── Extracted records ──
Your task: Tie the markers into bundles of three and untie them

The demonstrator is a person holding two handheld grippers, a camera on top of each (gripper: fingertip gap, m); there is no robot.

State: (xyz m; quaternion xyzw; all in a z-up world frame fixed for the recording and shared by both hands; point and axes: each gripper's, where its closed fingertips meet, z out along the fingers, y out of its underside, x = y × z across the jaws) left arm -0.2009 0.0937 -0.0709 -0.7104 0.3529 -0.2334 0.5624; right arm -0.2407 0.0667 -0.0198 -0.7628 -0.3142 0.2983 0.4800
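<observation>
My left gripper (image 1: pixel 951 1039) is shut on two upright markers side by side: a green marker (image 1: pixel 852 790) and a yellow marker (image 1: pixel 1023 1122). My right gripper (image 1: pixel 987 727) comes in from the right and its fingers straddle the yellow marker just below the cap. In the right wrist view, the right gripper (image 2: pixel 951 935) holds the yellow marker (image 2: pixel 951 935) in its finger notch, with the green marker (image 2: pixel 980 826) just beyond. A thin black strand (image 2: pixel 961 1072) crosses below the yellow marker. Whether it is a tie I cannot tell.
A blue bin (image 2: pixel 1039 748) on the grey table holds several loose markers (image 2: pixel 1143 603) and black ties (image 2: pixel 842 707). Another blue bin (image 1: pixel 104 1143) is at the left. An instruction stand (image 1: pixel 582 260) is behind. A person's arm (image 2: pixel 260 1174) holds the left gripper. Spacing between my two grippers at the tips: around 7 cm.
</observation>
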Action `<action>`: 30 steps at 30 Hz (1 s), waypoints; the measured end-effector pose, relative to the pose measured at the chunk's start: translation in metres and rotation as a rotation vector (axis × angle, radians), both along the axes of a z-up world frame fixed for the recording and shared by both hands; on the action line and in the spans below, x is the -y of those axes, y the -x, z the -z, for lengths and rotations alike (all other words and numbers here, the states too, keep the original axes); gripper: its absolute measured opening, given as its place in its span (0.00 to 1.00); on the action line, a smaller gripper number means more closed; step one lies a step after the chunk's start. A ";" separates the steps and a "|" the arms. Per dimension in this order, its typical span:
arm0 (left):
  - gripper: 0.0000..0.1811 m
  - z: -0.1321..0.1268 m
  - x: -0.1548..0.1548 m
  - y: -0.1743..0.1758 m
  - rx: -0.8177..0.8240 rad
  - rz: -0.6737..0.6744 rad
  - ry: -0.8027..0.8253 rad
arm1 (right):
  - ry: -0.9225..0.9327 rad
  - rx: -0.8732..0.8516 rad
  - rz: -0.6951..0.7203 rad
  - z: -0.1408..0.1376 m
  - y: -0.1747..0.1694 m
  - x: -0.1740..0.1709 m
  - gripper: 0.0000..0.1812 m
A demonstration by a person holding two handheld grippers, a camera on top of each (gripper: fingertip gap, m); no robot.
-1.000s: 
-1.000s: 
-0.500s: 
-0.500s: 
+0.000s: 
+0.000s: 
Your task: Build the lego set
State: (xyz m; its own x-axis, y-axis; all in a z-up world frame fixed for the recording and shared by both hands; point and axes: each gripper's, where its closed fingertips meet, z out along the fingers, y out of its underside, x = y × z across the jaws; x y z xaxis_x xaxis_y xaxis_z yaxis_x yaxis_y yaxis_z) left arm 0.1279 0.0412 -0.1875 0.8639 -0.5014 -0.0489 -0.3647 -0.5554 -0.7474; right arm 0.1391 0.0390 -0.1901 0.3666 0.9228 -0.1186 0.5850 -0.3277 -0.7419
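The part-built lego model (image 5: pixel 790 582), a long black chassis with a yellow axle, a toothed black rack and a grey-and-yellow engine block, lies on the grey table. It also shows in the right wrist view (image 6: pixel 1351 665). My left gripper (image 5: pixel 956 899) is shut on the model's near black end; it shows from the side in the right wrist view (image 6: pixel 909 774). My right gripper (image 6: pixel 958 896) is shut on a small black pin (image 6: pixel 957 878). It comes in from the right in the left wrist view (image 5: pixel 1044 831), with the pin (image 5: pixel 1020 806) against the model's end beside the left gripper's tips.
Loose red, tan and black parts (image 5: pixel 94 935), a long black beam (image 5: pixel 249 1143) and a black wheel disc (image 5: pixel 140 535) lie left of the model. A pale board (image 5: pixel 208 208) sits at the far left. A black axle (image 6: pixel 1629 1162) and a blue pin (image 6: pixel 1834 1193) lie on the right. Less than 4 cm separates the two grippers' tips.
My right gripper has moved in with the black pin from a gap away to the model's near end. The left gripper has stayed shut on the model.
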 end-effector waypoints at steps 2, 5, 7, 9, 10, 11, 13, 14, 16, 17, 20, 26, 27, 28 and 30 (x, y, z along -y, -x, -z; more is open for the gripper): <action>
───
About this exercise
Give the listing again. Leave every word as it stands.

Exercise response
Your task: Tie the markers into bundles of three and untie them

The demonstrator is a person holding two handheld grippers, a camera on top of each (gripper: fingertip gap, m); there is no robot.

State: (xyz m; quaternion xyzw; all in a z-up world frame fixed for the recording and shared by both hands; point and axes: each gripper's, where its closed fingertips meet, z out along the fingers, y out of its underside, x = y × z across the jaws) left arm -0.2009 0.0937 -0.0709 -0.7104 0.3529 -0.2334 0.5624; right arm -0.2407 0.0667 -0.0198 -0.7628 -0.3142 0.2983 0.4800
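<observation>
My left gripper (image 1: pixel 951 1039) is shut on two upright markers side by side: a green marker (image 1: pixel 852 790) and a yellow marker (image 1: pixel 1023 1122). My right gripper (image 1: pixel 987 727) comes in from the right and its fingers straddle the yellow marker just below the cap. In the right wrist view, the right gripper (image 2: pixel 951 935) holds the yellow marker (image 2: pixel 951 935) in its finger notch, with the green marker (image 2: pixel 980 826) just beyond. A thin black strand (image 2: pixel 961 1072) crosses below the yellow marker. Whether it is a tie I cannot tell.
A blue bin (image 2: pixel 1039 748) on the grey table holds several loose markers (image 2: pixel 1143 603) and black ties (image 2: pixel 842 707). Another blue bin (image 1: pixel 104 1143) is at the left. An instruction stand (image 1: pixel 582 260) is behind. A person's arm (image 2: pixel 260 1174) holds the left gripper. Spacing between my two grippers at the tips: around 7 cm.
</observation>
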Action `<action>`: 30 steps at 30 Hz (1 s), waypoints; the measured end-effector pose, relative to the pose measured at the chunk's start: translation in metres and rotation as a rotation vector (axis × angle, radians), both along the axes of a z-up world frame fixed for the recording and shared by both hands; on the action line and in the spans below, x is the -y of those axes, y the -x, z the -z, for lengths and rotations alike (all other words and numbers here, the states too, keep the original axes); gripper: its absolute measured opening, given as its place in its span (0.00 to 1.00); on the action line, a smaller gripper number means more closed; step one lies a step after the chunk's start. A ";" separates the steps and a "|" the arms. Per dimension in this order, its typical span:
arm0 (left):
  - gripper: 0.0000..0.1811 m
  - z: -0.1321..0.1268 m
  - x: -0.1548..0.1548 m
  - y: -0.1743..0.1758 m
  - rx: -0.8177..0.8240 rad
  - rz: -0.6737..0.6744 rad
  - ry: -0.8027..0.8253 rad
arm1 (right):
  - ry: -0.9225..0.9327 rad
  - rx: -0.8732..0.8516 rad
  - rz: -0.6951..0.7203 rad
  - z: -0.1408..0.1376 m
  - y: -0.1747..0.1694 m
  - x: -0.1740..0.1709 m
  - gripper: 0.0000..0.1812 m
A demonstration by a person holding two handheld grippers, a camera on top of each (gripper: fingertip gap, m); no robot.
-1.000s: 
-1.000s: 
-0.500s: 
-0.500s: 
+0.000s: 
+0.000s: 
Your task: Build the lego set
State: (xyz m; its own x-axis, y-axis; all in a z-up world frame fixed for the recording and shared by both hands; point and axes: each gripper's, where its closed fingertips meet, z out along the fingers, y out of its underside, x = y × z across the jaws; x y z xaxis_x xaxis_y xaxis_z yaxis_x yaxis_y yaxis_z) left arm 0.1279 0.0412 -0.1875 0.8639 -0.5014 -0.0489 -0.3647 -0.5554 -0.7474; right arm 0.1391 0.0390 -0.1901 0.3666 0.9228 -0.1186 0.5850 -0.3277 -0.7419
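The part-built lego model (image 5: pixel 790 582), a long black chassis with a yellow axle, a toothed black rack and a grey-and-yellow engine block, lies on the grey table. It also shows in the right wrist view (image 6: pixel 1351 665). My left gripper (image 5: pixel 956 899) is shut on the model's near black end; it shows from the side in the right wrist view (image 6: pixel 909 774). My right gripper (image 6: pixel 958 896) is shut on a small black pin (image 6: pixel 957 878). It comes in from the right in the left wrist view (image 5: pixel 1044 831), with the pin (image 5: pixel 1020 806) against the model's end beside the left gripper's tips.
Loose red, tan and black parts (image 5: pixel 94 935), a long black beam (image 5: pixel 249 1143) and a black wheel disc (image 5: pixel 140 535) lie left of the model. A pale board (image 5: pixel 208 208) sits at the far left. A black axle (image 6: pixel 1629 1162) and a blue pin (image 6: pixel 1834 1193) lie on the right. Less than 4 cm separates the two grippers' tips.
My right gripper has moved in with the black pin from a gap away to the model's near end. The left gripper has stayed shut on the model.
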 end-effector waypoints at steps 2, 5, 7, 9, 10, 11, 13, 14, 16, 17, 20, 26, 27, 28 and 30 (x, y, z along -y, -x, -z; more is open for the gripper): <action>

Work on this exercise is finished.